18 thoughts on “Walmart yanking us around again”

    1. I saw something about that last night. Pathetic, isn’t it? I wouldn’t shop at Walmart if it were the last store in town (and sadly, in many towns it is).

      1. It’s a horrible “Catch-22” situation, isn’t it? They so popular because their prices are so attractive to the very poor, and there are more and more very poor because companies like Walmart keep putting the places they work out of business! 😕

      2. Twisted is the word. Imagine paying your employees so poorly that they need food donations — and then asking them to donate to each other instead of … oh, I don’t know, paying them more? Giving them holiday bonuses?

      3. That’s the way Walmart thinks. Stick it to their employees and the public and pocket the resulting profits. Of course, on the flip side, nobody is forcing anyone to work for Walmart.

  1. Never been in a Wal-Mart, never will go. Also, those stores whose logos are in the photo for this entry are the very stores who are making their employees work on Thanksgiving Day. I can see a grocery maybe being open until 1:00 for all the people who forgot this or that ingredient, but retail outlets have no reason to be open other than greed–both theirs and the people who are self-absorbed and selfish enough to actually expect others to work so they can save $10 off a toaster or some garbage like that. This year, I am shopping small vendors and businesses through venues like their own websites or Etsy. Enough is enough.

    1. I’ve never been in a Walmart either. I don’t like anything about them or their business practices and will never spend a dime there. I was beyond delighted when citizen opposition here stopped the planned construction of a giant new Walmart in a redevelopment area.

  2. Just one more reason to stay away–far away–from Wal-Mart.

    Love this line: “Instead of nibbling away at Thanksgiving an hour at a time, Walmart has swallowed it whole and pushed the holiday shopping season up an entire week.”

  3. As long as the FED continues to dilute the money supply by printing money to hide irresponsible government spending, Wal-Mart will continue to be supported by people who’s money is worth less and less.
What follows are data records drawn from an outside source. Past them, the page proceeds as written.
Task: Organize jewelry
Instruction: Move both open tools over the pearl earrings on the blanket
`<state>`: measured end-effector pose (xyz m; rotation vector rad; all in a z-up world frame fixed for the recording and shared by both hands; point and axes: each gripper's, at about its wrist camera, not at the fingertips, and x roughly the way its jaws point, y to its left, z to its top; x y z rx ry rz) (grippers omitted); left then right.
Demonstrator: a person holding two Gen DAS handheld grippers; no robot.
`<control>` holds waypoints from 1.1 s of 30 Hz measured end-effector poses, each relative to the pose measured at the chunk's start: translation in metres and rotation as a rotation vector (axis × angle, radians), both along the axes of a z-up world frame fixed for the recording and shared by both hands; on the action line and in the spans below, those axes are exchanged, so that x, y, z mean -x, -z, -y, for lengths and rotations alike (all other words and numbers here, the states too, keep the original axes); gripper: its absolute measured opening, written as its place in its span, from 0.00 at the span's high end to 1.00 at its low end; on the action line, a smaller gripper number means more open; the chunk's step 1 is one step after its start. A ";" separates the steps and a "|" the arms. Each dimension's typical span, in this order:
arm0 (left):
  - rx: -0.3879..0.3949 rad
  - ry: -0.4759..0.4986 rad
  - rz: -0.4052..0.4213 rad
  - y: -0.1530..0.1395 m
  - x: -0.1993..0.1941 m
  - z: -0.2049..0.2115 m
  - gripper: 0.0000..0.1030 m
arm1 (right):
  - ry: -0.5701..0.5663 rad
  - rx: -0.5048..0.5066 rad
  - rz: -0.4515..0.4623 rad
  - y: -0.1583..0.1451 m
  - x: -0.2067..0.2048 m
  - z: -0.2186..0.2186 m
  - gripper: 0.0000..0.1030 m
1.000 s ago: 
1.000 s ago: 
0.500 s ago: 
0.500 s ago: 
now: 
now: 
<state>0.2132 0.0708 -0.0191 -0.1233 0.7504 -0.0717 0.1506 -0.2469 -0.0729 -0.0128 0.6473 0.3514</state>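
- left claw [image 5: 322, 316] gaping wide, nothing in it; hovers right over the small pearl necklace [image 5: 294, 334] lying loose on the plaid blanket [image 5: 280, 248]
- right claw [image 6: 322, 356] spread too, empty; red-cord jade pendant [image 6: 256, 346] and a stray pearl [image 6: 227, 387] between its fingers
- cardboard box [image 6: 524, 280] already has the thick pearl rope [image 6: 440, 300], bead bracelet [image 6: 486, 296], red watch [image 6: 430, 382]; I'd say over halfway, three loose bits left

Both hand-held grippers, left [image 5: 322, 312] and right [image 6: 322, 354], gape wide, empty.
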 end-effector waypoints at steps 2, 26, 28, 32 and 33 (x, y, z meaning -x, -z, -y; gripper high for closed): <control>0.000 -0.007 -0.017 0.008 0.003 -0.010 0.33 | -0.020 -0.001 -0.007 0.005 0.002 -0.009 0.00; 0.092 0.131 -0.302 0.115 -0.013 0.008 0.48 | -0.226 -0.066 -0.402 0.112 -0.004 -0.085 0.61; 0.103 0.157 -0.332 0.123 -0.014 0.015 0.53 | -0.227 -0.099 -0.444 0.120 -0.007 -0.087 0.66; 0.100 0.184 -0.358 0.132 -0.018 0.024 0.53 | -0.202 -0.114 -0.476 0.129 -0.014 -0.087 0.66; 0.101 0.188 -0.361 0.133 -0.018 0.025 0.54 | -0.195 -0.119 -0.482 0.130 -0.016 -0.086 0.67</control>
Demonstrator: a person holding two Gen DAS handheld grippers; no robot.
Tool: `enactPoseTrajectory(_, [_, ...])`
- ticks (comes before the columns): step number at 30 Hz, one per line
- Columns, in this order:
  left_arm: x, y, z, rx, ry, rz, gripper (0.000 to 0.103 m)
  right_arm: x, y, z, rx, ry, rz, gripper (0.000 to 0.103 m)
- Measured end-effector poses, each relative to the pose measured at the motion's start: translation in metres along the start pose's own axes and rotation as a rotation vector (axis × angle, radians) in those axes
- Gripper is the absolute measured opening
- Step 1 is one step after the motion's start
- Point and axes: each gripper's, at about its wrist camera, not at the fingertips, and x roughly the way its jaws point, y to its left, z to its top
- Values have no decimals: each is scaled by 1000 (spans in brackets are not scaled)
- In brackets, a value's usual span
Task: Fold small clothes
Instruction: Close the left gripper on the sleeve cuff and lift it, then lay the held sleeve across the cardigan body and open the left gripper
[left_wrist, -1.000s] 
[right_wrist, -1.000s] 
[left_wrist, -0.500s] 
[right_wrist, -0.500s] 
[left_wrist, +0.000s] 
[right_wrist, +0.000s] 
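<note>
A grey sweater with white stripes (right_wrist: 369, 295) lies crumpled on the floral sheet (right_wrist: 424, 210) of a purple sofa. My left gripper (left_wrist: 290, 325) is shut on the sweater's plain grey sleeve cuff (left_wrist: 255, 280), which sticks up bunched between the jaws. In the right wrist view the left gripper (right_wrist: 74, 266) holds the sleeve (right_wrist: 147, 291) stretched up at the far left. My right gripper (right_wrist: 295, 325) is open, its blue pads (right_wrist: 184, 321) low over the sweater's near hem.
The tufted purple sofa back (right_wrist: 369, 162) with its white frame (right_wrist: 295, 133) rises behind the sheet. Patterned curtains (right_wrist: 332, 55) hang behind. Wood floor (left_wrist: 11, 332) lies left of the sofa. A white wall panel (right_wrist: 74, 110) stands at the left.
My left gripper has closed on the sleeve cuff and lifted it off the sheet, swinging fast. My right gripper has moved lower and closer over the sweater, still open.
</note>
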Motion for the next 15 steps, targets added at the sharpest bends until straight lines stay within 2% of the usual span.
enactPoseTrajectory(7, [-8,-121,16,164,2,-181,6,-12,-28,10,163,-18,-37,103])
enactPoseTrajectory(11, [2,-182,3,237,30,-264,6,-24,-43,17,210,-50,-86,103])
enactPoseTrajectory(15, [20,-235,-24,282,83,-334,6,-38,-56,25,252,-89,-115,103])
As a retired person with a fixed income, I’m one of that group. Besides that, I frankly appreciate the fact that Wal-Mart charges less than most other retail outlets for the exact same merchandise while at the same time paying their employees more than the minimum wage. I avoid shopping at places that increase prices because of their so-called name recognition for the same reason that some people avoid Wal-Mart because it doesn’t.

    1. As long as I can afford to not shop at Walmart, I’ll not shop there. It’s my own little form of protest. I know it doesn’t make a bit of difference to them, but it does to me.

  4. Until there is a paradigm shift towards “people’s well being” and not greed — it will continue to be a downward spiral–

    Right now if you don’t have money, you can’t afford the luxury of avoiding walmart. Sadly, every day more people cross that line.

    1. Capitalism is based on making a profit, not people’s well-being, and Walmart is entitled to make a profit. Still, there’s profit and then there’s exploitation. Someone pointed out here in the past that Walmart’s business plan is to create and maintain its own customer base. Apparently they’re doing a good job of it because they are the worst paying company in America:

  5. I wouldn’t darken their door, except it’s the only place that sells a decent $3.00 bottle of wine. However, every time I buy one, I secretly hope the rascals are taking a loss on that item.